Information supplied:
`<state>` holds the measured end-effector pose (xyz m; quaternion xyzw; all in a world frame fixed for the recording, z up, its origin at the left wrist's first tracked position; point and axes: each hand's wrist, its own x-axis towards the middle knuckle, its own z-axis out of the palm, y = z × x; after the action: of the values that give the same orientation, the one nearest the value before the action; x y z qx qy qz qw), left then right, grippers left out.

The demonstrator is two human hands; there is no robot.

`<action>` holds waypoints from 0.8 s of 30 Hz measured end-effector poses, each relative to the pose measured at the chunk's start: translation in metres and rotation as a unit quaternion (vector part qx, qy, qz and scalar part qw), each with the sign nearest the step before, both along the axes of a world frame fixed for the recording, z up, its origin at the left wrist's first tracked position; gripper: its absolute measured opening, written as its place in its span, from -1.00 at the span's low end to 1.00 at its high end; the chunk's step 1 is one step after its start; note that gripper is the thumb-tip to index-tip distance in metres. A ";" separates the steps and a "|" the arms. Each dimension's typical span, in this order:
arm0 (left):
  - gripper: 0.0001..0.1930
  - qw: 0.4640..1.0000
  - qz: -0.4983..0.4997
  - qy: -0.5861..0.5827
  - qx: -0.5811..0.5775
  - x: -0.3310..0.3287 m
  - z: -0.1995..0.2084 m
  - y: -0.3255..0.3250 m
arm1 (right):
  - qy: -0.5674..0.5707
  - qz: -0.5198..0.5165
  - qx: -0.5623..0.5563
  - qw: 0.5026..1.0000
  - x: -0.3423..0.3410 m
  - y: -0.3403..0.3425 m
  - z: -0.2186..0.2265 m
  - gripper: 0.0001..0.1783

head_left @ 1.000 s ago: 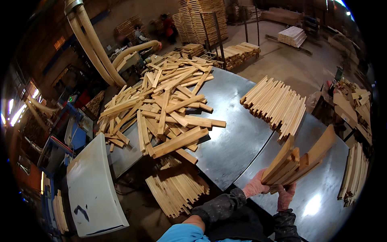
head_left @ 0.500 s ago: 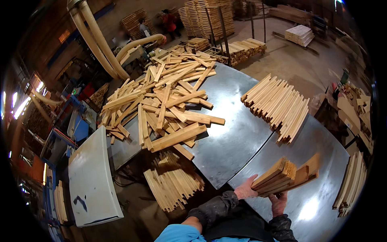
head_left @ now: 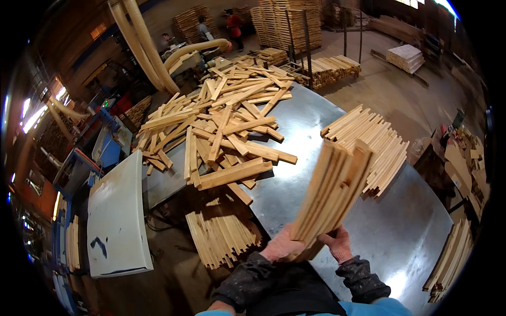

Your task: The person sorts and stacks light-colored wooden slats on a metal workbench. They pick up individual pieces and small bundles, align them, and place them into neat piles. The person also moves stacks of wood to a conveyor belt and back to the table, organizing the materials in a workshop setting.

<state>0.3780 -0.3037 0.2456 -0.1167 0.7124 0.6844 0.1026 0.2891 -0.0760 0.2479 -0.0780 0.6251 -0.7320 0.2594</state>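
Observation:
A bundle of several wooden slats [head_left: 329,192] stands tilted up over the metal table [head_left: 392,231], close in front of me. My left hand [head_left: 284,244], in a pinkish glove, is closed around its lower left side. On the lower right side, my right hand [head_left: 338,244] grips the same bundle, its thumb on the wood; some fingers are hidden behind it. Behind the bundle, a neat row of slats [head_left: 377,150] lies on the table, partly covered by it. A loose heap of slats [head_left: 221,121] spreads over the table's far left part.
Below the table at left sits a stack of slats [head_left: 219,237]. A white panel [head_left: 118,221] stands further left. More slats [head_left: 450,258] lie by the right edge. Hoses [head_left: 139,47], timber stacks [head_left: 290,23] and people [head_left: 233,29] are at the back.
The bundle has swung from lying low and slanting right to pointing upward, and has moved left. Both hands have moved left with it. The view has shifted slightly.

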 end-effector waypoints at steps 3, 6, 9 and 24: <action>-0.16 0.990 0.091 0.091 0.055 0.040 0.054 -0.034 | 0.021 0.056 -0.067 0.996 0.008 -0.059 -0.008 -0.42; -0.02 0.968 0.200 0.145 -0.053 0.106 0.042 -0.078 | 0.012 0.164 -0.003 0.986 0.038 -0.123 0.026 -0.41; 0.14 0.946 0.282 0.123 -0.105 0.182 0.065 -0.108 | 0.115 0.237 0.036 0.964 0.076 -0.185 0.030 -0.32; -0.09 0.839 0.520 0.137 0.086 0.586 0.105 -0.252 | 0.270 0.458 0.172 0.829 0.435 -0.451 0.087 -0.31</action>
<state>0.9640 -0.5554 0.3506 -0.3656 0.4922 0.7042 -0.3579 0.7244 -0.5270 0.3346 -0.5039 0.6786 -0.3592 0.3957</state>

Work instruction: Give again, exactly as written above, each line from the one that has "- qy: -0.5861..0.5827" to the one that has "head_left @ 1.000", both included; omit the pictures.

Exercise solution:
  - qy: -0.5861..0.5827
  - qx: -0.5811..0.5775
  - x: -0.3310..0.3287 m
  - z: -0.1995..0.2084 m
  - y: -0.3255..0.3250 m
arm1 (right):
  - qy: -0.5674..0.5707
  - qz: -0.5198..0.5165
  - qx: -0.5623..0.5563
  - qw: 0.5026..1.0000
  - x: -0.3423..0.3410 m
  - y: -0.3403..0.3425 m
  - z: -0.2186..0.2265 m
  - gripper: 0.0001..0.1783

head_left @ 1.000 s ago: 

This exercise has now been fully answered.